◆ **Exercise requirements**
In the listing that follows, copy out each line that includes the word "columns".

──────── Working data ────────

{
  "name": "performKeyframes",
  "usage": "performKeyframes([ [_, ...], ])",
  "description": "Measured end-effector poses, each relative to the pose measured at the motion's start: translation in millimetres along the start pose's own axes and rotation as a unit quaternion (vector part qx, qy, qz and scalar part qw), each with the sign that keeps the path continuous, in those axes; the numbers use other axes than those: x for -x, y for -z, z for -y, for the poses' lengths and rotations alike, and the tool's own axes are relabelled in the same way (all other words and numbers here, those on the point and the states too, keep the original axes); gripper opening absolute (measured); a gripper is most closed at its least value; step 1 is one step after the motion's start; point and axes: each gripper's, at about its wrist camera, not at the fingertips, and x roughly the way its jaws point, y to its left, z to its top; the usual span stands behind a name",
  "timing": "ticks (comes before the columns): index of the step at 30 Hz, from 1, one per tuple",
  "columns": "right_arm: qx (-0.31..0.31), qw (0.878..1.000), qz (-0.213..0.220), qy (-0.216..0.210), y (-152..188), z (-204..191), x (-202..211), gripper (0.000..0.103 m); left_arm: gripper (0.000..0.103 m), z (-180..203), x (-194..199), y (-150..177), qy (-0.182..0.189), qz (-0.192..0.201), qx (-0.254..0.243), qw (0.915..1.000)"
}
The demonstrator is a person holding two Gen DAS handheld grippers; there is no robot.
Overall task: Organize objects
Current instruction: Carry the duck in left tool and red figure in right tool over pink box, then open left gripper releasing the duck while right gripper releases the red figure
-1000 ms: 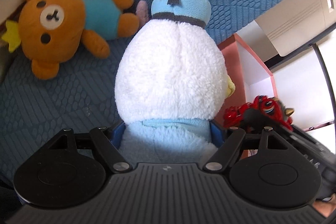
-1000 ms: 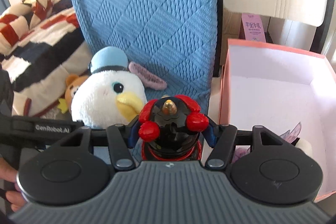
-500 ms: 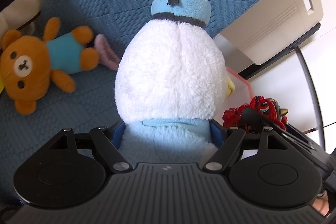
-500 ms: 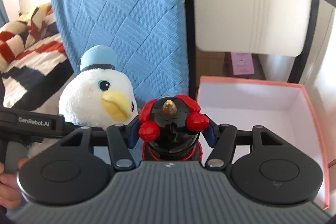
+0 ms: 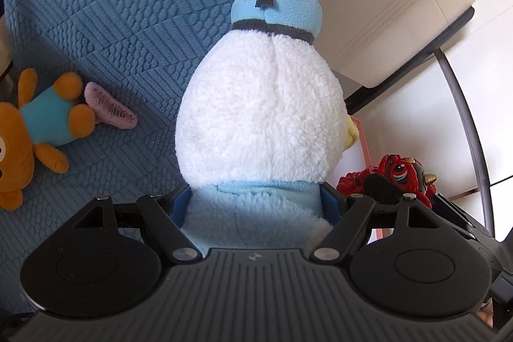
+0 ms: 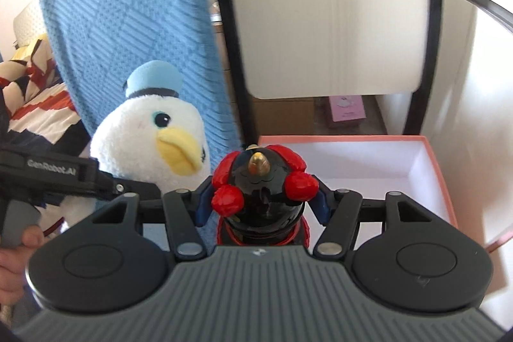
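My left gripper [image 5: 256, 201] is shut on a white plush duck [image 5: 259, 114] with a light blue hat, held in the air with its back to the camera. The duck also shows in the right wrist view [image 6: 150, 130], facing the camera. My right gripper [image 6: 263, 201] is shut on a black and red toy figure [image 6: 263, 188] with a gold horn; the figure also shows in the left wrist view [image 5: 394, 178]. A pink box [image 6: 439, 178] with a white inside lies open just beyond the figure.
An orange plush bear [image 5: 35, 130] in a teal shirt and a pink fuzzy piece [image 5: 109, 111] lie on the blue quilted cover [image 5: 128, 5]. A white chair back [image 6: 330, 18] with a black frame stands behind the box. A striped blanket [image 6: 38, 104] lies at left.
Both grippers have risen and moved right toward the pink box with their toys. The bear has slid to the left edge of the left wrist view. The box is nearer in the right wrist view.
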Motion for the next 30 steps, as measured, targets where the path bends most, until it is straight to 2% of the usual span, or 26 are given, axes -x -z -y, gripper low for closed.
performKeyframes([
  [3, -0.006, 1.000, -0.004, 0.011, 5.6, 16.5, 0.5, 0.063, 0.081, 15.5, -10.2, 3.6, -0.005, -0.002, -0.009, 0.9999],
  [10, -0.029, 0.999, -0.016, 0.037, 26.4, 59.1, -5.4, 0.063, 0.081, 45.0, -57.9, 13.7, -0.008, -0.043, -0.023, 0.9988],
  [18, -0.047, 0.995, -0.058, 0.071, 51.7, 103.0, -33.3, 0.063, 0.081, 81.9, -106.2, 21.1, -0.018, -0.083, -0.046, 0.9953],
  [27, -0.070, 0.989, -0.102, 0.077, 74.1, 135.6, -69.2, 0.063, 0.081, 88.5, -153.2, 11.2, -0.048, -0.128, -0.040, 0.9898],
  [30, -0.075, 0.986, -0.122, 0.080, 80.2, 144.5, -83.7, 0.063, 0.081, 92.6, -156.4, 8.0, -0.037, -0.130, -0.044, 0.9898],
])
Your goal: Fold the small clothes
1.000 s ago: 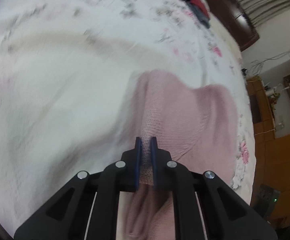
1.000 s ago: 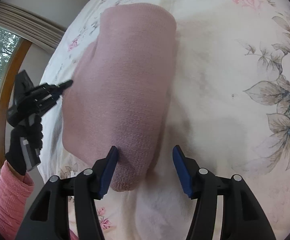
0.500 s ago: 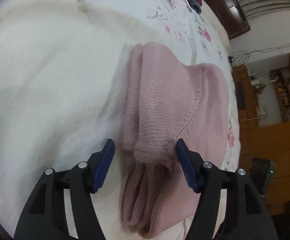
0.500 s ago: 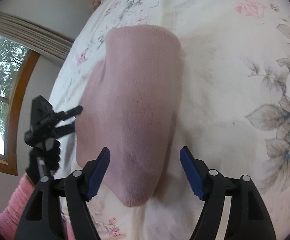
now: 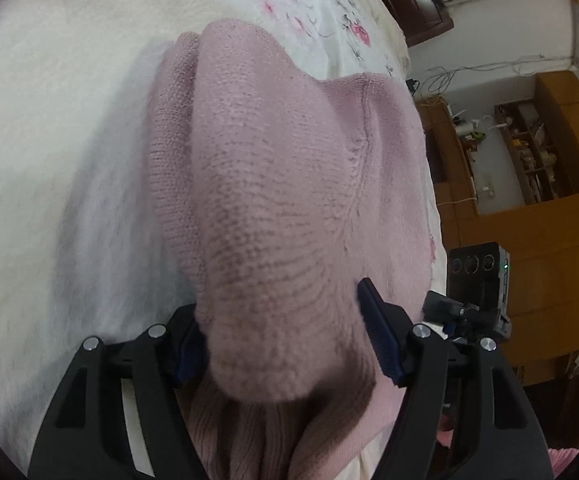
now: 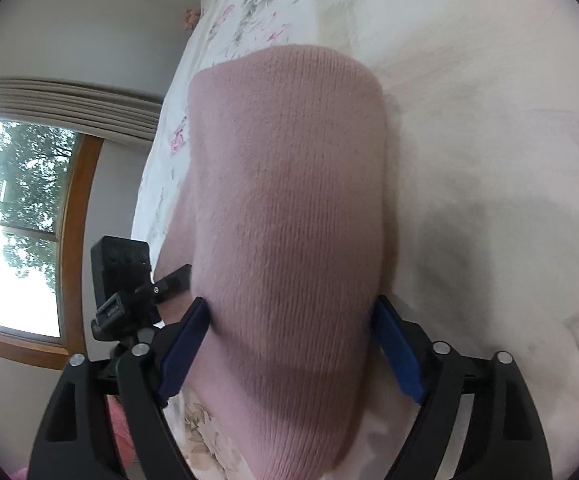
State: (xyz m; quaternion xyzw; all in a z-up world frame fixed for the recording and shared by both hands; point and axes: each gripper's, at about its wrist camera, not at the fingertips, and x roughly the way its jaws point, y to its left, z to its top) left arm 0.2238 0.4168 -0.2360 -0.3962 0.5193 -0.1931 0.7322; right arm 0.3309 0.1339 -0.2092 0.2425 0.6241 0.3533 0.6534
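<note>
Pink knit garment (image 5: pixel 273 200) folded, thick rounded bundle (ribbed hem near camera) on floral bedsheet (image 6: pixel 469 140). Left gripper (image 5: pixel 285 332), right gripper (image 6: pixel 293 344): jaws spread, straddling fabric.

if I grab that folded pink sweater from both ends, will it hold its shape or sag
The pink sweater looks like soft, loose knit, so it would probably sag in the middle. Its stacked layers seem likely to slide apart. The textured knit should grip the open right gripper pads well.
</note>
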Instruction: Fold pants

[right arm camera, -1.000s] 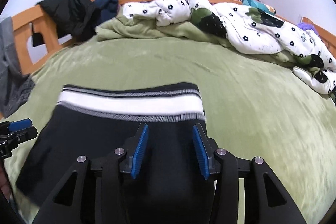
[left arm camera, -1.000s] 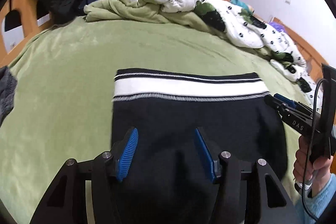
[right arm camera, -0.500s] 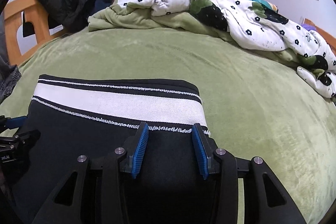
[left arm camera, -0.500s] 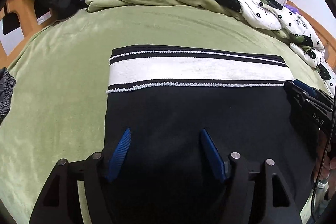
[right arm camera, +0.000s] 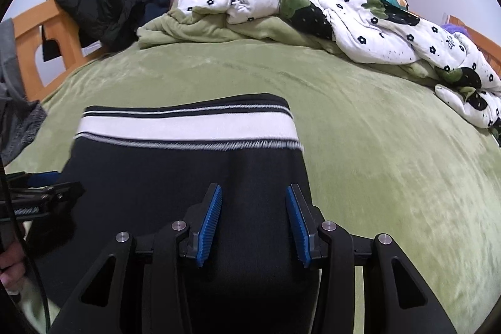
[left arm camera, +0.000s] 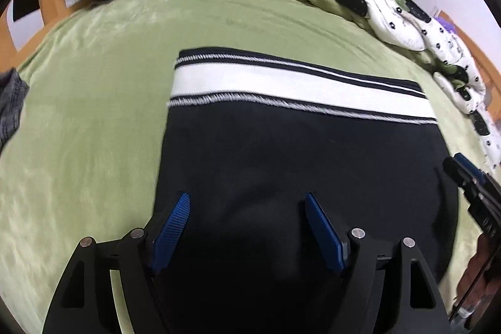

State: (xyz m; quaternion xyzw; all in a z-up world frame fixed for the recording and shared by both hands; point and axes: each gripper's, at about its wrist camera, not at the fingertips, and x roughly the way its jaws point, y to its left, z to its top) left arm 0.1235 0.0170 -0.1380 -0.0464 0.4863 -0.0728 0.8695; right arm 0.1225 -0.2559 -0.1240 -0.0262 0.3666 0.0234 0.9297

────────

◆ **Problem solution**
  "timing": "ticks (comes before the columns): index of the step at 30 Hz, from 1, one per tuple",
  "columns": "right_arm: qx (-0.31..0.31), qw (0.878..1.000), qz (-0.213..0.220), qy (-0.216..0.210), y (-152..188), z (-204..191), x (-202..211), gripper (0.000..0.103 m); left_arm: gripper (0.000..0.103 m), z (-180..203), x (-194..199), y (-150..177), qy (-0.182..0.189), qz (-0.192..0.201), qx (-0.254..0.243), qw (0.915..1.000)"

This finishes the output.